__Brief__. Restate the listing below word for word.

__Data section__.
──────────
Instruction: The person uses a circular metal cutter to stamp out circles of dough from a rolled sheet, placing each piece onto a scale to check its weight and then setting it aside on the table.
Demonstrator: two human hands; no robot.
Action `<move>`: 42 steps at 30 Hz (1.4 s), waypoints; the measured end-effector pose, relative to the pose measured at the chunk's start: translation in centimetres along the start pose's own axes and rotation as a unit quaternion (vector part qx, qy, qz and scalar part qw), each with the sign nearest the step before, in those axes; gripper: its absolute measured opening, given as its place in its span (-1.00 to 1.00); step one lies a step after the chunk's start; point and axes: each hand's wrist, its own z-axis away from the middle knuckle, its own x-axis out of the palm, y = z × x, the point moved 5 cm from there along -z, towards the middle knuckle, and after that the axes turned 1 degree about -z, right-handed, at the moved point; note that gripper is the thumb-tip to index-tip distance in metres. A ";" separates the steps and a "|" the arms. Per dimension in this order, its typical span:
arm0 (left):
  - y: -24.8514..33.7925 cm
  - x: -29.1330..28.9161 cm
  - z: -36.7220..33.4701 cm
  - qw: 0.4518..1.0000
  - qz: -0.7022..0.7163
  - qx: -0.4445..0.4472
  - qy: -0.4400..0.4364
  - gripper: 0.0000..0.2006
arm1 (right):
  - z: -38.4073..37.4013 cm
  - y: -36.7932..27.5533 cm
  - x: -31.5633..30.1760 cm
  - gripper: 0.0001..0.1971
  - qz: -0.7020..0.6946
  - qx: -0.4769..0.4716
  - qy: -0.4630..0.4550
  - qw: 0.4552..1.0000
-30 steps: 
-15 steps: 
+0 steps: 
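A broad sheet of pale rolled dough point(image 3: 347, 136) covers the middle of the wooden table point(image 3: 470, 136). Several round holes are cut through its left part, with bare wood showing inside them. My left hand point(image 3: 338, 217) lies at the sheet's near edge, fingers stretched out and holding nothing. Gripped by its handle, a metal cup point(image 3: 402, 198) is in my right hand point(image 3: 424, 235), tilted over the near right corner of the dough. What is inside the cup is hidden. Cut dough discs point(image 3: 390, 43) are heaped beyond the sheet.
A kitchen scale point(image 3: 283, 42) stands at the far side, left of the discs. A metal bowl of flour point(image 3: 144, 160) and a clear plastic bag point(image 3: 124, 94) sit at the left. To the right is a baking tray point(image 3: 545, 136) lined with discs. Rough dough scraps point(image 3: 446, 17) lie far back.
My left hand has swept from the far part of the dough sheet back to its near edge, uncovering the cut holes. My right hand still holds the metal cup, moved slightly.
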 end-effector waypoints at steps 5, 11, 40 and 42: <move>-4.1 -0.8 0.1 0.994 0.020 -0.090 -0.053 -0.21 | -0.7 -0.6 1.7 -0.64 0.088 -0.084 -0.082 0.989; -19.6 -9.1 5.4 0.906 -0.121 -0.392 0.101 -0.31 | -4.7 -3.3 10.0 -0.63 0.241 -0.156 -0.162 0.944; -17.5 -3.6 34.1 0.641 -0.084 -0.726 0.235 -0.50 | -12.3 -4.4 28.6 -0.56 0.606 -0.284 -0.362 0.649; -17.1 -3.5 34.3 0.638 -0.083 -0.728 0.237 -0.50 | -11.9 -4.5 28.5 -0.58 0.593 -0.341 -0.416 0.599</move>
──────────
__Answer space__.
Instruction: The person uses a circular metal cutter to stamp out circles of dough from a rolled sheet, placing each piece onto a scale to check its weight and then setting it aside on the table.
Demonstrator: two human hands; no robot.
Action `<move>`: 42 steps at 30 Hz (1.4 s), waypoints; the measured end-effector pose, relative to the pose measured at the chunk's start: translation in centimetres along the start pose's own axes and rotation as a unit quaternion (vector part qx, qy, qz and scalar part qw), each with the sign nearest the step before, in those axes; gripper: its absolute measured opening, given as its place in its span (-1.00 to 1.00); step one lies a step after the chunk's start; point and axes: each hand's wrist, its own z-axis away from the middle knuckle, its own x-axis out of the palm, y = z × x, the point moved 5 cm from there along -z, towards the middle knuckle, and after that the axes turned 1 degree about -z, right-handed, at the moved point; note that gripper is the thumb-tip to index-tip distance in metres. A ";" separates the steps and a "|" the arms. Per dimension in this order, its typical span:
arm0 (left):
  - y: -24.8514..33.7925 cm
  - x: -29.1330..28.9161 cm
  - z: -36.7220..33.4701 cm
  - qw: 0.4518..1.0000
  - qz: -0.7022..0.7163
  - qx: -0.4445..0.4472
  - qy: -0.4400..0.4364
  - gripper: 0.0000..0.2006
arm1 (right):
  - z: -38.4073..37.4013 cm
  - y: -36.7932..27.5533 cm
  - x: -31.5633..30.1760 cm
  - gripper: 0.0001..0.1971
  - qz: -0.7020..0.6946
  - qx: -0.4769..0.4716
  - qy: -0.4630..0.4550
  - qw: 0.4552..1.0000
-30 steps: 
-15 steps: 
+0 steps: 
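A broad sheet of pale rolled dough point(image 3: 347, 136) covers the middle of the wooden table point(image 3: 470, 136). Several round holes are cut through its left part, with bare wood showing inside them. My left hand point(image 3: 338, 217) lies at the sheet's near edge, fingers stretched out and holding nothing. Gripped by its handle, a metal cup point(image 3: 402, 198) is in my right hand point(image 3: 424, 235), tilted over the near right corner of the dough. What is inside the cup is hidden. Cut dough discs point(image 3: 390, 43) are heaped beyond the sheet.
A kitchen scale point(image 3: 283, 42) stands at the far side, left of the discs. A metal bowl of flour point(image 3: 144, 160) and a clear plastic bag point(image 3: 124, 94) sit at the left. To the right is a baking tray point(image 3: 545, 136) lined with discs. Rough dough scraps point(image 3: 446, 17) lie far back.
My left hand has swept from the far part of the dough sheet back to its near edge, uncovering the cut holes. My right hand still holds the metal cup, moved slightly.
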 end-effector waypoints at steps 5, 11, 40 and 42: <move>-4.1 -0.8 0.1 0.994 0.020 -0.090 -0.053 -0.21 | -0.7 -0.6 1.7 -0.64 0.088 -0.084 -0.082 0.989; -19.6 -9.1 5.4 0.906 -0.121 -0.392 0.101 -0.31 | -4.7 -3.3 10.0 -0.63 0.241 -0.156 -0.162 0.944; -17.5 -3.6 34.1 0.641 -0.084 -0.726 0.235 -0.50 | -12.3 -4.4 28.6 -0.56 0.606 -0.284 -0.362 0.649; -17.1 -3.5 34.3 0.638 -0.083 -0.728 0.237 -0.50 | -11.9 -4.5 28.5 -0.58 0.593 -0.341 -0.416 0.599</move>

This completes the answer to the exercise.